• Work instruction
Transcribe only the lines of the listing below from the one holding "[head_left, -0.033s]" through the one holding "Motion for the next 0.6", inclusive, without any change.
Segment Start: Data shown
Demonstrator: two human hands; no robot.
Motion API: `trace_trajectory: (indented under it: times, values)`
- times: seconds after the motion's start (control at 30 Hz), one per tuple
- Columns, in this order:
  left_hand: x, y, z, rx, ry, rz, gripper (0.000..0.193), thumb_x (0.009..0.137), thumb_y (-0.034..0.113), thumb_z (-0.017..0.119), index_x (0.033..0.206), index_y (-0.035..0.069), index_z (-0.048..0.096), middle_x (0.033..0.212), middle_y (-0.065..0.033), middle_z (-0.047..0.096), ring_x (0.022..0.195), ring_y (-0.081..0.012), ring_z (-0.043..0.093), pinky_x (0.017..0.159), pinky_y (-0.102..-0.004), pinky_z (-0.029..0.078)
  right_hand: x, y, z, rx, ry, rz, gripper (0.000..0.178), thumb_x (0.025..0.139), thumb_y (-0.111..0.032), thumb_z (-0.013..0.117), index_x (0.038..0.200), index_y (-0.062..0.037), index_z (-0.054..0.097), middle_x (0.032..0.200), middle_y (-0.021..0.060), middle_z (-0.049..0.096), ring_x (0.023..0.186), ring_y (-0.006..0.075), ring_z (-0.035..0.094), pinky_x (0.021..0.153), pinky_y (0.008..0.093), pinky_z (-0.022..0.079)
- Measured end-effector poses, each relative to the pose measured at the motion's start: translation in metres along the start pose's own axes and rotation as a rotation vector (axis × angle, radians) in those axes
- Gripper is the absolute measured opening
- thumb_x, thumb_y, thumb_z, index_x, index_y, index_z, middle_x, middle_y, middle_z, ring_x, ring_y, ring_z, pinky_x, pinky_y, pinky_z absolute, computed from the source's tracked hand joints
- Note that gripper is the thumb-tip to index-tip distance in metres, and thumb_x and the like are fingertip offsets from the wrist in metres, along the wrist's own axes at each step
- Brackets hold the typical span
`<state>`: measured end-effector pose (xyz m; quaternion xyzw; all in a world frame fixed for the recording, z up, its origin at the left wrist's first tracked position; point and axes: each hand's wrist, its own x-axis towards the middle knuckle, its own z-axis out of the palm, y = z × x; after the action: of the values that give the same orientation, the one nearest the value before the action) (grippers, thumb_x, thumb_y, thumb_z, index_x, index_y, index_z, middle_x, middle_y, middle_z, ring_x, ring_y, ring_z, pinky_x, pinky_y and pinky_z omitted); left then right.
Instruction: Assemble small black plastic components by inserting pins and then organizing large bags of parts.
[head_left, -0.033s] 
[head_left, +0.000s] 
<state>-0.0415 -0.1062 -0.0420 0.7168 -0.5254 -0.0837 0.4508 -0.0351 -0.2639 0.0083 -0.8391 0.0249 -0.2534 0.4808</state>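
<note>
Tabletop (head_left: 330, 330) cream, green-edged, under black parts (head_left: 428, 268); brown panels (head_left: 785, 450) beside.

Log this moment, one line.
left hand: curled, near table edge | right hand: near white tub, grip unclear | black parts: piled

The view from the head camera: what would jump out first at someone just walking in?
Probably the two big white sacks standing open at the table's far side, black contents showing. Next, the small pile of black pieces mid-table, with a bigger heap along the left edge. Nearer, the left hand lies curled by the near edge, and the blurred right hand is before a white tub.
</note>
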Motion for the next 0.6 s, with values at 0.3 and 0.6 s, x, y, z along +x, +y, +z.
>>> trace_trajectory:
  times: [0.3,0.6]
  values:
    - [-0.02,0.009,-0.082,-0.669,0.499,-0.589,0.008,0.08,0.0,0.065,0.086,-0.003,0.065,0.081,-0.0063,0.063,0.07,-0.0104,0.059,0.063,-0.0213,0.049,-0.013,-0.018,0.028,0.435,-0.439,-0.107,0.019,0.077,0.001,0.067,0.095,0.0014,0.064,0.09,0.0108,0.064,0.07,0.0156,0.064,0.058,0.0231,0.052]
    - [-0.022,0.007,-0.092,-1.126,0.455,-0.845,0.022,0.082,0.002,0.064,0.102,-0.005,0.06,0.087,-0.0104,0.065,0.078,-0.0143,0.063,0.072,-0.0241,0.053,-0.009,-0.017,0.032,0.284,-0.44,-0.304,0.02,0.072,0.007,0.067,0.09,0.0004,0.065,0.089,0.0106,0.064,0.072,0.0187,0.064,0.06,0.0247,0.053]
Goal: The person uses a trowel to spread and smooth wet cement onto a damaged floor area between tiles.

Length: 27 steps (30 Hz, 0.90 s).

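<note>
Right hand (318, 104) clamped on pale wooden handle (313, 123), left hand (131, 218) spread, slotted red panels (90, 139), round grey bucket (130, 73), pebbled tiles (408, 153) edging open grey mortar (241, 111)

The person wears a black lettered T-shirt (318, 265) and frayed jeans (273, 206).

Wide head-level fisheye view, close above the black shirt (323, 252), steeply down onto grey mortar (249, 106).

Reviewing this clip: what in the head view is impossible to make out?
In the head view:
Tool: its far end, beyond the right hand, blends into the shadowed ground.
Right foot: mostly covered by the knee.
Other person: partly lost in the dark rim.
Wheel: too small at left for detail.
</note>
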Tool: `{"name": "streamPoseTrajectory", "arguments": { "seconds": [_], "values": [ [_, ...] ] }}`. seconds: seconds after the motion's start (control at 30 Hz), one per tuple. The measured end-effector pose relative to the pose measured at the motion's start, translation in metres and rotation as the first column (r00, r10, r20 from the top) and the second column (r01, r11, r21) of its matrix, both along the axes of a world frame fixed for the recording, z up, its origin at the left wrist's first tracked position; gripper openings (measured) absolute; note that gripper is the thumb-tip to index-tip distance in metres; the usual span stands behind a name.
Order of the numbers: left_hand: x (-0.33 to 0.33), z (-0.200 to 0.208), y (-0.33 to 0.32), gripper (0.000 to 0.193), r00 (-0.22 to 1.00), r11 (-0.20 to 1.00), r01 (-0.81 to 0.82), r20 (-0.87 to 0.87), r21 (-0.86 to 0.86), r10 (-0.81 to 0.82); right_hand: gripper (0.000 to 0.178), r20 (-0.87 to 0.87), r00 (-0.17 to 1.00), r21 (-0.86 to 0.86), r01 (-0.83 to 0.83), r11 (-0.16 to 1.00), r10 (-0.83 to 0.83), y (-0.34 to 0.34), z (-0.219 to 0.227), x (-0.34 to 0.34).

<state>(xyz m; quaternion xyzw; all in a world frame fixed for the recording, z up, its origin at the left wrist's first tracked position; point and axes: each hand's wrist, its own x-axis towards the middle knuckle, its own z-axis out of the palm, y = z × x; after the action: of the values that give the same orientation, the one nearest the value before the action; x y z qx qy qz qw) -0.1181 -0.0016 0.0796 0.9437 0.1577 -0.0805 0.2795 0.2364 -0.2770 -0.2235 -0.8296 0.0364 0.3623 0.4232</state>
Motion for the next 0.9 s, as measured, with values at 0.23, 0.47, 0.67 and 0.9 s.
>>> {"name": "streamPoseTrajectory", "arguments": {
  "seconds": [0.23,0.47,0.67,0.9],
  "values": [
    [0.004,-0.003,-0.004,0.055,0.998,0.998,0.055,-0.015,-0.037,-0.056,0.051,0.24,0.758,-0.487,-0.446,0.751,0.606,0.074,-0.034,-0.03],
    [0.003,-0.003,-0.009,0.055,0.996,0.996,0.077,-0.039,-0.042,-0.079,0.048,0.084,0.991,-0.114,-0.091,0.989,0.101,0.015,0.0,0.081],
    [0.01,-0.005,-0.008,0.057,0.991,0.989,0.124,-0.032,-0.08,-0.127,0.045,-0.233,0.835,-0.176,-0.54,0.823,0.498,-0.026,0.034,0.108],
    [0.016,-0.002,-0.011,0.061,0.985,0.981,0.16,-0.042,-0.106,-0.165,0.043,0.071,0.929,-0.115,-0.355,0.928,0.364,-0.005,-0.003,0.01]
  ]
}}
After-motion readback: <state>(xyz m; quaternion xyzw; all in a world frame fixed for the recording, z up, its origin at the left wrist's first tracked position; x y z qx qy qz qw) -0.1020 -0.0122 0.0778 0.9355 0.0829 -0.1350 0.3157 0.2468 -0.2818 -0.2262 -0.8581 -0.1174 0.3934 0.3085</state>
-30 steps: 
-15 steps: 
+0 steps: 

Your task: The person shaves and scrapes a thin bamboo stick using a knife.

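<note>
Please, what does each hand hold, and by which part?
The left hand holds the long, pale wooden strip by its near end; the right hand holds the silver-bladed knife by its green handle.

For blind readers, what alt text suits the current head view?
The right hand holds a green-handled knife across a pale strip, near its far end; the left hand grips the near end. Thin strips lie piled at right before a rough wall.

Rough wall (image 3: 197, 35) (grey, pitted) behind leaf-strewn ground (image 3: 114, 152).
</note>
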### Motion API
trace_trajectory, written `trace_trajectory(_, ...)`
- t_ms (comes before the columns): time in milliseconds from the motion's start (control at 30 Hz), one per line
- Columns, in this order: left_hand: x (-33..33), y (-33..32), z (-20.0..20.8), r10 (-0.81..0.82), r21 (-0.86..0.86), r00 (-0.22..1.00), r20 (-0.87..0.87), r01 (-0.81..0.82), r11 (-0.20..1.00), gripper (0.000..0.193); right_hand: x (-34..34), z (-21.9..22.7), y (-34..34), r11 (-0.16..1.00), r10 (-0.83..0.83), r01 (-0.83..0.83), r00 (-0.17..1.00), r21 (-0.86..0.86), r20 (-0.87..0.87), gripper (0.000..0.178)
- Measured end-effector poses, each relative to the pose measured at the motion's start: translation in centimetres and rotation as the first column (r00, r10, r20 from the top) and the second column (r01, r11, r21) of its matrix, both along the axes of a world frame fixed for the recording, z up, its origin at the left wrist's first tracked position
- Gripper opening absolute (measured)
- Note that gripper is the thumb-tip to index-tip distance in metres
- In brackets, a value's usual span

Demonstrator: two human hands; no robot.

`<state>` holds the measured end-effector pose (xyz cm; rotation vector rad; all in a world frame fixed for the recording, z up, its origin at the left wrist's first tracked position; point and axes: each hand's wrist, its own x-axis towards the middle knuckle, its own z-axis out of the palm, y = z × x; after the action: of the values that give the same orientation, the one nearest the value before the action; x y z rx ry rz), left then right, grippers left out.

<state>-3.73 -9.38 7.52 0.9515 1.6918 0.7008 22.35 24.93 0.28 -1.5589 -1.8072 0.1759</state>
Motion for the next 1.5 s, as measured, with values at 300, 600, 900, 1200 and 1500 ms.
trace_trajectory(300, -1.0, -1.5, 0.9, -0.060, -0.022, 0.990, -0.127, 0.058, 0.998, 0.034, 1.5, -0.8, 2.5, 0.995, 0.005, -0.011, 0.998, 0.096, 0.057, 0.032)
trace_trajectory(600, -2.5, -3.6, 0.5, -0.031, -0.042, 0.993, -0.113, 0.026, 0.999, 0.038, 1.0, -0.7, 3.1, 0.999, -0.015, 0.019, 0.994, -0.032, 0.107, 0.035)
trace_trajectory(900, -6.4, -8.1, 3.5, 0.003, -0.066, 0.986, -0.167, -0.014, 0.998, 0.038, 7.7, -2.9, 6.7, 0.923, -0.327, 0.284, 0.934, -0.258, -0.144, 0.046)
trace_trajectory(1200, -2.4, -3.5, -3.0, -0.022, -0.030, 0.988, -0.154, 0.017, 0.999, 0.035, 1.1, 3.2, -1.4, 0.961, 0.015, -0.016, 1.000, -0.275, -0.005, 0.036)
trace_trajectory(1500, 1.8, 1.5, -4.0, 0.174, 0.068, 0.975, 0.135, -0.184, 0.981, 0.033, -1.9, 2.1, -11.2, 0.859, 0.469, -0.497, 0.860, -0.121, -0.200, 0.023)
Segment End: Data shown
• Answer to this task
[head_left, -0.033s] 
[head_left, +0.000s] 
<state>-0.0415 -0.1062 -0.0420 0.7168 -0.5254 -0.0837 0.4508 -0.0351 -0.2639 0.0083 -0.8391 0.0249 -0.2534 0.4808</state>
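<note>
Tabletop (head_left: 330, 330) cream, green-edged, under black parts (head_left: 428, 268); brown panels (head_left: 785, 450) beside.

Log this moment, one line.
left hand: curled, near table edge | right hand: near white tub, grip unclear | black parts: piled

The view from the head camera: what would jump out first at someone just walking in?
Probably the two big white sacks standing open at the table's far side, black contents showing. Next, the small pile of black pieces mid-table, with a bigger heap along the left edge. Nearer, the left hand lies curled by the near edge, and the blurred right hand is before a white tub.
</note>
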Motion for the next 0.6 s, with values at 0.3 and 0.6 s, x, y, z along +x, +y, +z.

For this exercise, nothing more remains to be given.